● **The problem**: Restate the listing below word for word, omitting any images.
*** Opening Data excerpt ***
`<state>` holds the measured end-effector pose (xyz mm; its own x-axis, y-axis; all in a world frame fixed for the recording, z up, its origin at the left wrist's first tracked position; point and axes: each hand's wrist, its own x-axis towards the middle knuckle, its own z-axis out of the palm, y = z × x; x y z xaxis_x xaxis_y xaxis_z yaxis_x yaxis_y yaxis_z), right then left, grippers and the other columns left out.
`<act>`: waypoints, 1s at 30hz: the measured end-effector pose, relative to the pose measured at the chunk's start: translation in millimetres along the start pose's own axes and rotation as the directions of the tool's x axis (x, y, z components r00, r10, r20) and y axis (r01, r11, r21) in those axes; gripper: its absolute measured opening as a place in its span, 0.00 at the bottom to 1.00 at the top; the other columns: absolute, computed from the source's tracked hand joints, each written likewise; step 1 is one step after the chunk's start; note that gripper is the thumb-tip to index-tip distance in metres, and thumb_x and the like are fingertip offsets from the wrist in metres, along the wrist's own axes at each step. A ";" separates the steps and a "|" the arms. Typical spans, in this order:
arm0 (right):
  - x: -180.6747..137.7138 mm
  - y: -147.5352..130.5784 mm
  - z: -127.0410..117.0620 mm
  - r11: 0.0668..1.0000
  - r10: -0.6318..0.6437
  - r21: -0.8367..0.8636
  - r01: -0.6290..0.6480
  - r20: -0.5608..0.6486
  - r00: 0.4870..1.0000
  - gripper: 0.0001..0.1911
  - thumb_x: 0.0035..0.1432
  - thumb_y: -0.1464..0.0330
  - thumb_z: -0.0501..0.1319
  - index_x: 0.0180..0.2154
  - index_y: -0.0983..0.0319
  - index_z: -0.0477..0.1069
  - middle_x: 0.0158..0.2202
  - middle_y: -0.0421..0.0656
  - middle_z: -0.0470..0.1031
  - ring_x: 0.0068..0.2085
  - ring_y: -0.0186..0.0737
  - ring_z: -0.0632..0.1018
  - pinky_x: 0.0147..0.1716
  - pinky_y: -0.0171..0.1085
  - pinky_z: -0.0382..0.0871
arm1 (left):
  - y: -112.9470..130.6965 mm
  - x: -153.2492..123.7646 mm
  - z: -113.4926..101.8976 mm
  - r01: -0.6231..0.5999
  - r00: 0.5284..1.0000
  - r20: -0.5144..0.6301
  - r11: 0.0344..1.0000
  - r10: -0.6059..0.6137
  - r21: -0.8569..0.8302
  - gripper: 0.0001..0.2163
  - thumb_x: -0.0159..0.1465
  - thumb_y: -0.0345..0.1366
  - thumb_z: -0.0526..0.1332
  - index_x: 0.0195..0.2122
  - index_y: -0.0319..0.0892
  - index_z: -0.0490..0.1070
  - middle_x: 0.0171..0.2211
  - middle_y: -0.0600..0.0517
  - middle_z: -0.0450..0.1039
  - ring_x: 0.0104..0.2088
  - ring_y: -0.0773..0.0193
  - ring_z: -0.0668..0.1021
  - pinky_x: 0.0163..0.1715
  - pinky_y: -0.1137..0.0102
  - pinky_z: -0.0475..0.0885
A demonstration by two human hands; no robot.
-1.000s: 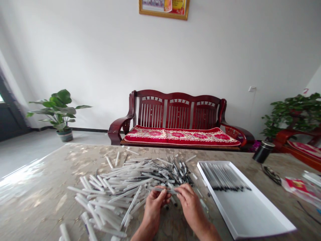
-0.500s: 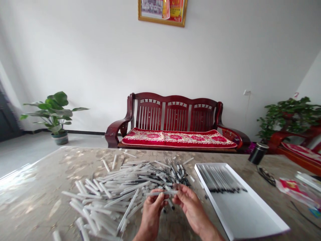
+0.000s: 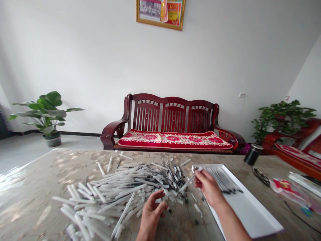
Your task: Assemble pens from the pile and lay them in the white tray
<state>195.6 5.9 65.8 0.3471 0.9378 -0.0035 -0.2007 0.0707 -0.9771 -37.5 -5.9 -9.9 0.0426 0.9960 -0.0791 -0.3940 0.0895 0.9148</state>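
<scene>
My right hand (image 3: 207, 186) pinches one end of a slim pen (image 3: 187, 184) with a translucent whitish barrel, which slants down to the left. That hand is over the left edge of a shallow white box (image 3: 247, 216), in which a row of similar black-tipped pens (image 3: 222, 179) lies side by side at the far end. My left hand (image 3: 152, 212) is at the front of a heap of loose translucent pen barrels (image 3: 100, 202), its thumb and forefinger apart with nothing between them. Darker pen parts and small caps (image 3: 175, 174) lie at the heap's right side.
Everything rests on a patterned table (image 3: 32, 197). At right are a black canister (image 3: 253, 154), a dark cable (image 3: 260, 175) and a red and clear plastic packet (image 3: 288, 192). A red wooden bench (image 3: 173, 115) stands behind, with a potted plant (image 3: 50, 113) to the left.
My hands were together on one pen and are now apart. My right hand has carried the pen right to the box; my left has let go. The view has turned slightly right.
</scene>
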 end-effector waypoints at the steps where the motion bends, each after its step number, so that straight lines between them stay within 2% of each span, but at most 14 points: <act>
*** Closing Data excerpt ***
● **Solution**:
`<state>` holds the measured end-effector pose (xyz mm; its own x-axis, y-axis; all in a world frame fixed for the recording, z up, its origin at the left wrist's first tracked position; point and axes: each hand's wrist, its own x-axis towards the middle knuckle, its own z-axis out of the palm, y = z × x; x y z xaxis_x xaxis_y xaxis_z yaxis_x yaxis_y yaxis_z), right then left, grippers and the other columns left out.
`<act>`: waypoints, 1s at 30hz: the measured end-effector pose, relative to the pose measured at the chunk's start: translation in millimetres along the start pose's own axes and rotation as the directions of the tool's x axis (x, y, z components r00, r10, r20) and y axis (r01, r11, r21) in those axes; gripper: its absolute measured opening as a place in its span, 0.00 at the bottom to 1.00 at the top; the other columns: absolute, computed from the source's tracked hand joints, each written likewise; step 1 is one step after the chunk's start; note that gripper is the thumb-tip to index-tip distance in metres, and thumb_x and the like are fingertip offsets from the wrist in metres, along the wrist's own axes at each step. A ";" separates the steps and a "|" the arms. Typical spans, in this order:
arm0 (right):
  - x: -180.6747..137.7138 mm
  - y: -147.5352..130.5784 mm
  - z: -127.0410..117.0620 mm
  - r11: 0.0668..1.0000
  - r10: -0.6318..0.6437
  - r21: -0.8367..0.8636
  - r01: -0.6290..0.6480
  - r20: -0.5608..0.6486
  - r00: 0.4870..1.0000
  - gripper: 0.0001..0.1911
  - thumb_x: 0.0035..0.1432
  - thumb_y: -0.1464..0.0330
  - thumb_z: -0.0501..0.1319
  - index_x: 0.0180..0.2154
  - index_y: -0.0983..0.0319
  - index_z: -0.0477..0.1069
  - middle_x: 0.0158..0.2202
  - middle_y: -0.0421..0.0656
  - middle_z: -0.0470..0.1031
  - ring_x: 0.0068..0.2085
  - ring_y: -0.0186..0.0737
  - ring_z: -0.0632..0.1018
  - pinky_x: 0.0147..0.1716
  - pinky_y: -0.0171..0.1085
  - pinky_z: -0.0382..0.0871
arm1 (left):
  - y: -112.9470..130.6965 mm
  - x: -153.2492..123.7646 mm
  - z: -113.4926..101.8976 mm
  - r01: -0.6231..0.5999
  - r00: 0.5284..1.0000
  - r20: -0.5144..0.6301
  - r11: 0.0344..1.0000
  - r10: -0.6059..0.6137
  - r21: -0.8569..0.8302
  - gripper: 0.0001..0.2163
  - thumb_x: -0.0159..0.1465
  - thumb_y: -0.0345..0.1366
  - thumb_z: -0.0526..0.1332
  - index_x: 0.0195..0.2122
  - index_y: -0.0319..0.0892
  - index_z: -0.0490..0.1070
  - middle_x: 0.0171..0.2211
  - middle_y: -0.0600..0.0517
  - middle_z: -0.0450..0.1039
  - ring_x: 0.0104..0.2088
  - ring_y: -0.0773..0.0193
  - ring_z: -0.0668..0.1021
  - pinky_x: 0.0163..0.1715
  - pinky_y: -0.1137..0.0102
  - pinky_z: -0.0475..0.0885
A demonstration by two human hands; no robot.
-1.000s: 
-0.500s: 
+0.000s: 
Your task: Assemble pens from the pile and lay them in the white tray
<state>195.6 5.9 65.8 0.3471 0.9378 -0.0035 -0.2007 0.0707 -0.9771 -37.5 -5.9 -9.9 0.0426 0.9960 -0.0791 -0.3940 0.0895 0.9148</state>
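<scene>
My right hand (image 3: 207, 186) pinches one end of a slim pen (image 3: 187, 184) with a translucent whitish barrel, which slants down to the left. That hand is over the left edge of a shallow white box (image 3: 247, 216), in which a row of similar black-tipped pens (image 3: 222, 179) lies side by side at the far end. My left hand (image 3: 152, 212) is at the front of a heap of loose translucent pen barrels (image 3: 100, 202), its thumb and forefinger apart with nothing between them. Darker pen parts and small caps (image 3: 175, 174) lie at the heap's right side.
Everything rests on a patterned table (image 3: 32, 197). At right are a black canister (image 3: 253, 154), a dark cable (image 3: 260, 175) and a red and clear plastic packet (image 3: 288, 192). A red wooden bench (image 3: 173, 115) stands behind, with a potted plant (image 3: 50, 113) to the left.
My hands were together on one pen and are now apart. My right hand has carried the pen right to the box; my left has let go. The view has turned slightly right.
</scene>
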 end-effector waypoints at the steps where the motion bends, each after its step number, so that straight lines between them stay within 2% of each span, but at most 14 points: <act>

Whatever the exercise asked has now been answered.